Knowing that the punishment of death is by its nature objective, the process in which one arrives at the penalty must also be objective.

Laws, especially those written with the attachment of punishment should they be "broken" are a symbol of objectivity in our society.

A life, deemed by people to be a suitable punishment for a crime as a result of a violation of an objective law, cannot be looked at subjectively.

What I mean by all of this, is that once someone has knowingly committed a crime punishable by death in this country, he/she has placed the value of their own life into an objective hearing-or at the mercy of people who've acted lawfully.

Once a life has become subjected to the objective realities of the legal system, in my opinion, it no longer holds the same weight as a life that has not been allowed to put itself into the objective process by which it can be deemed, as a suitable punishment, to be no longer needed.

In the Terri Schiavo instance (end of life) matters, there should also be no conundrum between being pro-life on the abortion issue, but pro-choice when it comes to clinical suicide.

When I have a will, it will contain the option for my spouse or my children to end my life if there is a medical certainty that I will no longer be able to function in a way that's conducive to living a quality life.

In the Schiavo argument, there were "pro-life" people saying that until she's actually dead there is no reason to artificially, or forcefully end her life without her consent.

Obviously I don't want to discount how monumental this moment in a life is, but when medical professionals tell you that your loved one will never again leave this medical bed, it's time to start thinking about what keeping your loved one alive will mean.
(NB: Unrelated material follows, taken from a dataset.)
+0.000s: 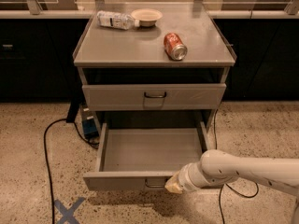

I'm a firm believer in miracles, but there comes a time when prayers and hope have to wear thin. After all, it costs money to keep a vegetated person alive, and "ending" their life shouldn't be looked at as "playing God" or anything of the sort.

People are resilient beings, and with the support of machines, can live for a long time, but there comes a time and a place to call it quits on this earth and start enjoying our place in life eternal.

Being "pro-life" comes with the cost of a thorough explanation of how you arrived at the position. Those who are pro-life should not be subject to the demagoguing of the "hanger" used by pro-abortion activists.

The same can be said for pro-life people themselves. Holding blatantly violent images of aborted fetuses may point out harsh realities, but by their very nature are divisive and polarizing.

As controversial as life issues can be, there is likely never going to be a consensus, or "just getting along" when it comes to the issue.

However, if both sides could turn down the volume and the heat all at once, we could at least have proper philosophical debates on the matter. Until then however, I feel that the life issue, and posts like this one will just be met with violent and angry rhetoric.